Save up to 2x on storage with derived source

Storage is a key factor driving the infrastructure cost of your OpenSearch cluster. As your data grows, storage requirements can increase multifold, depending on whether OpenSearch stores documents in multiple formats. This is where derived source comes to the rescue, optimizing storage costs.

In this blog post, we will describe how documents are stored in OpenSearch and how to use derived source to retrieve those documents in a cost-effective manner.

How are documents stored in OpenSearch?

When documents are ingested, OpenSearch stores the original document body in the _source field. Additionally, the document’s fields are stored in various formats, such as indexed, stored, and doc values, as shown in the following image.

OpenSearch stores data in different formats because each field type requires values to be stored in a specific form for optimized search. For example, full-text search relies on an inverted index, whereas exact term aggregations on keyword fields rely on doc values. Because the original document is stored in a separate data structure comprising all the fields in a single location, it becomes easy to retrieve in the fetch phase. This setup reduces search latency at the expense of storage costs because of data duplication.
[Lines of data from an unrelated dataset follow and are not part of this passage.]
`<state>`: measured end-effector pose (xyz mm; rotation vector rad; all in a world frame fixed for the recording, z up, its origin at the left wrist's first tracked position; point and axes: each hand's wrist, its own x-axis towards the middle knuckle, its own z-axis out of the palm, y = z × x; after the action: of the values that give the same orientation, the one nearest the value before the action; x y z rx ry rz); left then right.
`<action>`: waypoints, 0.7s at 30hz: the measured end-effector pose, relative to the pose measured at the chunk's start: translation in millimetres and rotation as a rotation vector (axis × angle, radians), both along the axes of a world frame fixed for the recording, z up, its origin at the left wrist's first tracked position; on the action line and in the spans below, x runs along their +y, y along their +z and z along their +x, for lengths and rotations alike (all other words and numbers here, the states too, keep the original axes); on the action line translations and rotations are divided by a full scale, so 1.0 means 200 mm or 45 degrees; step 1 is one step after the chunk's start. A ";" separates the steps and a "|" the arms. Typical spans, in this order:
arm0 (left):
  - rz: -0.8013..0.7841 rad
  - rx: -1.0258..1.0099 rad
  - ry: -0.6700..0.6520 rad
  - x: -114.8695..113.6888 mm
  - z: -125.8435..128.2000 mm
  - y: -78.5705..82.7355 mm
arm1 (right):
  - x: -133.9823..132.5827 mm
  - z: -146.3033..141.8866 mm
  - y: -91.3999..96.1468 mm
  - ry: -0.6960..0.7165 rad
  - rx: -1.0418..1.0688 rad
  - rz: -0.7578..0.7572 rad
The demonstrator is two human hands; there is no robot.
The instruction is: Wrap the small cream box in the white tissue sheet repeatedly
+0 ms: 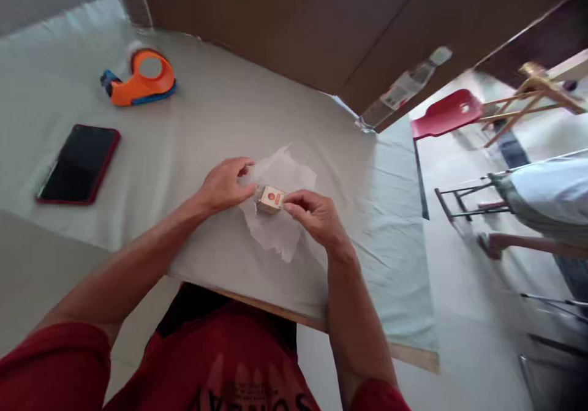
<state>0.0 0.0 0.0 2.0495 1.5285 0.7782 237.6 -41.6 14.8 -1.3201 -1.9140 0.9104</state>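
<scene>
A small cream-coloured box (271,199) with a red print on top sits on a crumpled sheet of thin white paper (280,237). At its right end, my right hand (316,213) has thumb and fingers drawn together in a pinch on the box's edge. My left hand (228,185) is on the other side, thumb and fingers apart, with the thumb tip close to the box's left end. Whether that thumb touches the box, I cannot tell.
An orange tape dispenser (146,81) and a dark phone with a red edge (79,165) lie on the cloth-covered table (197,111). Brown cardboard (275,25) stands at the back, with a clear bottle (407,89) beside it. A red chair (448,116) and another person (546,196) are at right.
</scene>
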 end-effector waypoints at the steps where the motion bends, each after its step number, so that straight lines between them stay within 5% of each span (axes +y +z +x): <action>1: -0.040 0.024 -0.017 0.00 0.00 0.00 | 0.01 -0.01 -0.03 0.001 -0.042 0.057; 7: -0.170 -0.019 0.088 0.02 -0.02 0.01 | 0.06 -0.04 -0.15 0.013 -0.245 0.216; 16: -0.403 -0.243 0.228 0.04 -0.04 0.00 | 0.16 0.47 -0.12 -0.829 -0.381 0.076; 21: -0.356 -0.083 0.195 0.04 -0.06 0.01 | 0.16 0.44 -0.15 -0.971 -0.435 0.474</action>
<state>-11.4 8.0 2.2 1.7055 1.6684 0.6380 325.1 -10.2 -14.4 -1.8309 -1.4847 -0.0506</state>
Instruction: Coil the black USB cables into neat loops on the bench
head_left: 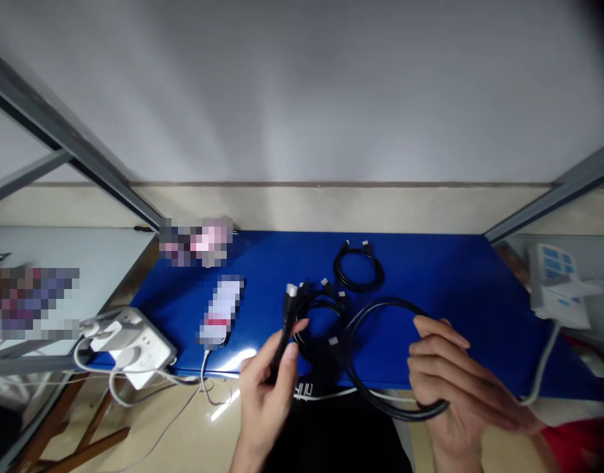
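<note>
The left hand (272,374) is gripping a black cable end (290,302), with the thumb and fingers closing around it and the pale metal tip pointing up, away from the person; the right hand (449,374) is curling its fingers around the far right side of a loop of black cable (415,414), which is hanging in the air between the hands, over the near edge of the blue counter (430,263); whether the two are belonging to one cable, I cannot tell. Beyond the left hand, a tangled black coil (326,304) is lying on the counter, its connectors pointing towards the back and partly hiding behind the hand; farther back and to the right, a neat black coil (363,287) is resting flat, both of its plugs pointing towards the wall (321,92). To the left, a pixelated phone-like item (225,302) is lying near a white cord (204,368); a white power strip (151,345) is sitting at the counter's left corner, with plugs filling part of it; at the far right, a white device (558,282) is standing beside the metal frame (523,203).
</note>
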`<state>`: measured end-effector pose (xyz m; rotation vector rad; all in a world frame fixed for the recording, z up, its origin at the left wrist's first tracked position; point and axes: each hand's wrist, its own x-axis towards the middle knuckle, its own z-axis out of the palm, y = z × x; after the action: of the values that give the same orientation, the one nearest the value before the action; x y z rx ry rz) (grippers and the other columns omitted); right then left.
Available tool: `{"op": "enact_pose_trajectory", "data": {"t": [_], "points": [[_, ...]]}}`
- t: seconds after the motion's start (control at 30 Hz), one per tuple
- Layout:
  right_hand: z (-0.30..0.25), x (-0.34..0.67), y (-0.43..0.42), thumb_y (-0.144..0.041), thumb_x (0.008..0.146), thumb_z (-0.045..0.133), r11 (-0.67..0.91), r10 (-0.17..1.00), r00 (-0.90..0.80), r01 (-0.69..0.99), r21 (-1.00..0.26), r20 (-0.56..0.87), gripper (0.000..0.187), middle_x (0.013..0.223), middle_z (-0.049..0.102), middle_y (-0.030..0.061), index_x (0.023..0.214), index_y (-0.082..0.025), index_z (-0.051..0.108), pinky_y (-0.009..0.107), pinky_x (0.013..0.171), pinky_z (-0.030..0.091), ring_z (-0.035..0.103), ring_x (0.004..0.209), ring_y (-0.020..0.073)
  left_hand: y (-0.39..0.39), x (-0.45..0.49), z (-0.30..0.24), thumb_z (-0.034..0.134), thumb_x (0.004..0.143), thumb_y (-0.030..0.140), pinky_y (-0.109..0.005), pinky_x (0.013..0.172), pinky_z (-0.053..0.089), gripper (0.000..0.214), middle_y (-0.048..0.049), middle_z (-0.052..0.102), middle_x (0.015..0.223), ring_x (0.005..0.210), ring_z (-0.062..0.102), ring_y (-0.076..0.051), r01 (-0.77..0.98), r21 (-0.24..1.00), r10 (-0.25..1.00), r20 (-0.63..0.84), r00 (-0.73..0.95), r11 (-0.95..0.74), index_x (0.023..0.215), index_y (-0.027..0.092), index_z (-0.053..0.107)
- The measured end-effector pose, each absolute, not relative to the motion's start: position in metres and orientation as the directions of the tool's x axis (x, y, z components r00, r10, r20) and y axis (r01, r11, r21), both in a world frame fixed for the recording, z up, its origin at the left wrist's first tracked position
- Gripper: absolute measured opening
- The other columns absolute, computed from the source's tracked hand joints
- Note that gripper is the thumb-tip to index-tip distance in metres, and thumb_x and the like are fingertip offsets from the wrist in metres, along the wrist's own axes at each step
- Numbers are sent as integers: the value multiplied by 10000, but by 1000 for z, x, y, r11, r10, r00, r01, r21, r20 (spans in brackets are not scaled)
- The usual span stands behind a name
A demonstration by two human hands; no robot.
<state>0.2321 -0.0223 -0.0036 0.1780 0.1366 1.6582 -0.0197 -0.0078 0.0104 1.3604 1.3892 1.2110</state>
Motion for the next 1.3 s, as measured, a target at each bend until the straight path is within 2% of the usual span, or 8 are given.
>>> {"op": "enact_pose_trajectory", "data": {"t": [0.13, 0.3, 0.57, 0.7, 0.9, 1.1, 1.2, 1.3], "points": [[5, 236, -45, -601, 1051, 643, -338, 930, -122, -655, -676, -347, 432, 394, 267, -113, 788, -258, 624, 255, 360, 187, 194, 322, 81, -2, -24, 7, 647, 1057, 406, -215, 436, 308, 367, 71, 419, 528, 437, 372, -96, 193, 976, 977, 137, -166, -104, 1324, 217, 813], [26, 212, -50, -628, 1044, 637, -418, 899, -2, -302, -857, -438, 464, 515, 408, -71, 1170, -195, 749, 280, 493, 266, 292, 469, 106, 0, -19, 4, 657, 1038, 424, -240, 423, 281, 383, 63, 413, 551, 451, 323, -114, 300, 948, 974, 160, -160, -107, 1311, 209, 817], [30, 224, -37, -636, 1029, 643, -278, 943, 195, 8, -961, -271, 534, 639, 359, -53, 1375, -243, 749, 270, 505, 326, 349, 555, 137, -1, -17, 11, 624, 1062, 461, -246, 451, 314, 409, 67, 416, 548, 468, 355, -117, 298, 953, 965, 125, -230, -52, 1314, 189, 797], [23, 214, -40, -538, 1085, 587, -152, 960, 249, 73, -986, -129, 444, 648, 498, -34, 1409, -276, 739, 261, 524, 421, 455, 541, 137, -3, -11, 16, 508, 1126, 401, -247, 554, 440, 430, 35, 576, 592, 524, 522, -136, 235, 961, 984, 167, -65, -148, 1405, 175, 746], [2, 183, -32, -311, 1120, 540, 204, 950, 186, 233, -951, 249, 306, 1084, 810, 54, 1336, -328, 755, 352, 901, 620, 772, 1006, 238, -5, 6, 21, 577, 1089, 307, -265, 683, 526, 285, -45, 747, 812, 699, 679, -179, 274, 923, 962, 272, 36, -271, 966, 203, 812], [-11, 201, -32, -292, 1116, 479, 279, 817, 391, 375, -884, 423, 264, 1333, 672, 92, 1104, -286, 742, 481, 1048, 500, 661, 1218, 297, 8, -25, 8, 660, 1051, 325, -291, 713, 507, 436, -54, 699, 927, 841, 675, -199, 381, 902, 902, 325, -284, -205, 630, 210, 650], [-7, 206, -34, -339, 1063, 562, 309, 812, 360, 404, -861, 460, 188, 1586, 527, 112, 1180, -284, 698, 602, 1155, 411, 547, 1411, 383, 13, -40, 3, 675, 1041, 341, -385, 965, 536, 459, -83, 740, 1224, 1209, 681, -294, 461, 866, 869, 368, -331, -192, 598, 220, 659], [-1, 206, -37, -377, 1007, 632, 304, 857, 270, 422, -854, 439, 282, 1786, 304, 95, 1275, -288, 636, 748, 1241, 272, 318, 1607, 477, 14, -44, 5, 667, 1039, 305, -575, 1279, 318, 436, -54, 682, 1507, 1590, 416, -376, 567, 789, 802, 488, -343, -237, 609, 235, 681]]}}
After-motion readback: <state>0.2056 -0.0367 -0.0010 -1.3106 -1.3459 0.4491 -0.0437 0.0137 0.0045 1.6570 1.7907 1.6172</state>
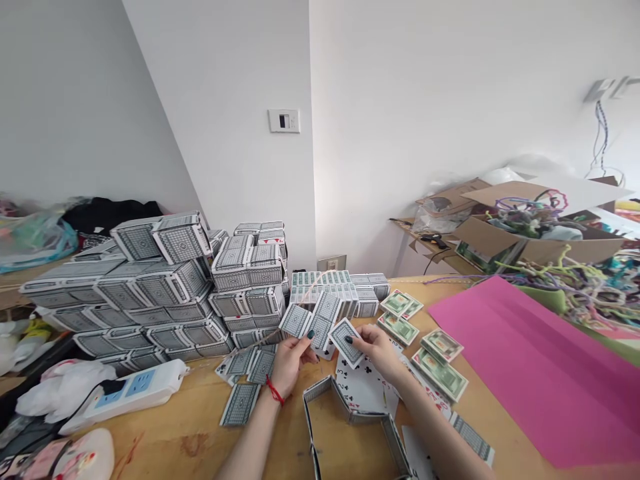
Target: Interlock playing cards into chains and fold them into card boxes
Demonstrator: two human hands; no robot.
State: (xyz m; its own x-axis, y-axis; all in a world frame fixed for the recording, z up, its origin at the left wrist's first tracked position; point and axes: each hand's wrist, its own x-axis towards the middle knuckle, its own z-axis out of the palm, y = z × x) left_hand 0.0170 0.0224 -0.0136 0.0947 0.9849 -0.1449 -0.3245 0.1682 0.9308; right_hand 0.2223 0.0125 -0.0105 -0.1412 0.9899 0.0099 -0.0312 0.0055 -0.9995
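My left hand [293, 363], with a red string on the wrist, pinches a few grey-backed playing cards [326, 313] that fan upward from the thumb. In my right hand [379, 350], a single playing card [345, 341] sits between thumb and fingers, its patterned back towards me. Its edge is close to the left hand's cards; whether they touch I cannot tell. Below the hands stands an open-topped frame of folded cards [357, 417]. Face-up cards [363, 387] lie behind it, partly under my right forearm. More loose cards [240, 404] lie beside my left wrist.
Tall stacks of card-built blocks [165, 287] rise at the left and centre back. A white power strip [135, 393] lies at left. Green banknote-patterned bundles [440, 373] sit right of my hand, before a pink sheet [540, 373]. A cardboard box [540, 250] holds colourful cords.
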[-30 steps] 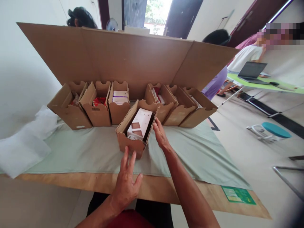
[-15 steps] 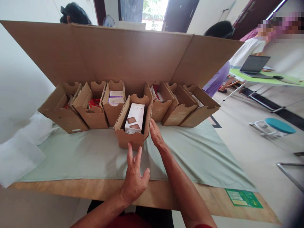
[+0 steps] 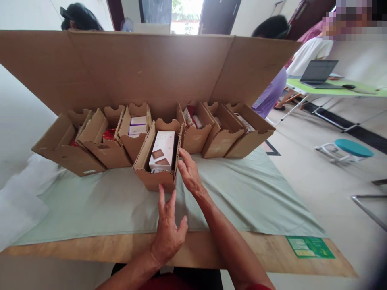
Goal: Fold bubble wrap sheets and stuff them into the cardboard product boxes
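An open-topped cardboard bin stands in front of the row, tilted a little, with a white carton inside it. My left hand is in front of this bin, fingers apart and fingertips at its lower front edge; whether they touch cannot be made out. Along the bin's right side lies my right hand, fingers stretched out, with the fingertips at the cardboard wall. Neither hand is wrapped round anything.
Several similar bins, such as one holding red packets, line up before a tall cardboard panel. A pale green cloth covers the wooden table. White plastic wrap lies left. Other people, a laptop and a blue stool are beyond.
The view has shifted slightly, so most things sit further left. My right hand's fingers have bent a little at the bin's side. The front bin has hardly moved relative to the row.
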Demonstrator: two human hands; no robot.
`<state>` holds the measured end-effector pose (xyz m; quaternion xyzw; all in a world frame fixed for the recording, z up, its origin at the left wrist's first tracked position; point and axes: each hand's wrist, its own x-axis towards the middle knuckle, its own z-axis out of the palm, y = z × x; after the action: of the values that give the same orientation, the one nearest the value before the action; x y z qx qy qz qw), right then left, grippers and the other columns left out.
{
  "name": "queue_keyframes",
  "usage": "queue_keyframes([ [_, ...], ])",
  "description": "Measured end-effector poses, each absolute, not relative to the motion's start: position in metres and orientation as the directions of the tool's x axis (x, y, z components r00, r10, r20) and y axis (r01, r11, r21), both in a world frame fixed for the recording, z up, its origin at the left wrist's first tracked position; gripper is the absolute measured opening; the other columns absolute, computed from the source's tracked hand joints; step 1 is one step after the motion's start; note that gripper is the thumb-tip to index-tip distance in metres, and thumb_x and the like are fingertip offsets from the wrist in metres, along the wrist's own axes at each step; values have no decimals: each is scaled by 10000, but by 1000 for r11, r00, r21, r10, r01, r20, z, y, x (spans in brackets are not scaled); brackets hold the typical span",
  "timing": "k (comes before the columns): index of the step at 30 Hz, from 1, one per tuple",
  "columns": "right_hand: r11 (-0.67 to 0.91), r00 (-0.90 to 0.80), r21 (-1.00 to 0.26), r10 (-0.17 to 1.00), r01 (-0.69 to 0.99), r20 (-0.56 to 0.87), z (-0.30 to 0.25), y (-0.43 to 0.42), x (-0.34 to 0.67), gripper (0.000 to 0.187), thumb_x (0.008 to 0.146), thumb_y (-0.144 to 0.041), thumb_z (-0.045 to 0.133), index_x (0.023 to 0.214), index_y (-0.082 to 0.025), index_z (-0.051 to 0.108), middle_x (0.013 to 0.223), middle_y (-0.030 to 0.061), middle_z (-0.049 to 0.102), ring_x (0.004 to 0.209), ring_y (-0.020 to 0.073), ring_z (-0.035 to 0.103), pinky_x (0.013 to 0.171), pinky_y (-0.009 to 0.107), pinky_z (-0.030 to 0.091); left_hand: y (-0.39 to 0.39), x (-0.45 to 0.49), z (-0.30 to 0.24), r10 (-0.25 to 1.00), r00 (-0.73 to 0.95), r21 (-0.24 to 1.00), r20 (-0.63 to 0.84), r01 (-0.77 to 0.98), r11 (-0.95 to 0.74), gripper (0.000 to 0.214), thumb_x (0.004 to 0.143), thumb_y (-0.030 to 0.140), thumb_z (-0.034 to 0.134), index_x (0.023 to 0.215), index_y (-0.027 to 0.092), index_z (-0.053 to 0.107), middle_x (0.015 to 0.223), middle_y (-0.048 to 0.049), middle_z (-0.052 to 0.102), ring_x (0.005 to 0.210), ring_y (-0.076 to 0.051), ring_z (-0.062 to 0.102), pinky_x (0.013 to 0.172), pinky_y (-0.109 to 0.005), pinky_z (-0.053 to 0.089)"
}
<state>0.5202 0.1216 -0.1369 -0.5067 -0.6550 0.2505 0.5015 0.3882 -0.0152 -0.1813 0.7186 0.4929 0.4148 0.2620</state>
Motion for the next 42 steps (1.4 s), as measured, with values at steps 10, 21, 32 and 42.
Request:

The following image shows the field distribution during an experiment conducted on a test dataset of roughly 1 billion documents stored in a single index.

How does OpenSearch use the _source field?

The _source field is not just used for document retrieval during search operations but also for operations like updates, reindex operations, scripted updates, and recovery operations. If you disable _source, these operations become unavailable, which prevents data recovery and is therefore not recommended.

OpenSearch 2.9.0 introduced ZSTD compression, offering a high compression ratio at a fast speed. In the same experiment measuring storage footprint, enabling ZSTD compression reduced the stored field size to 216 GB—about a 46% reduction. However, even with this reduction, stored fields still occupy a significant amount of storage.

What is derived source?

If your use case requires aggregations such as min, max, avg, sum, or terms but not the matched documents themselves, storing all the data provides diminishing returns because the actual documents are unnecessary—the aggregations alone are sufficient.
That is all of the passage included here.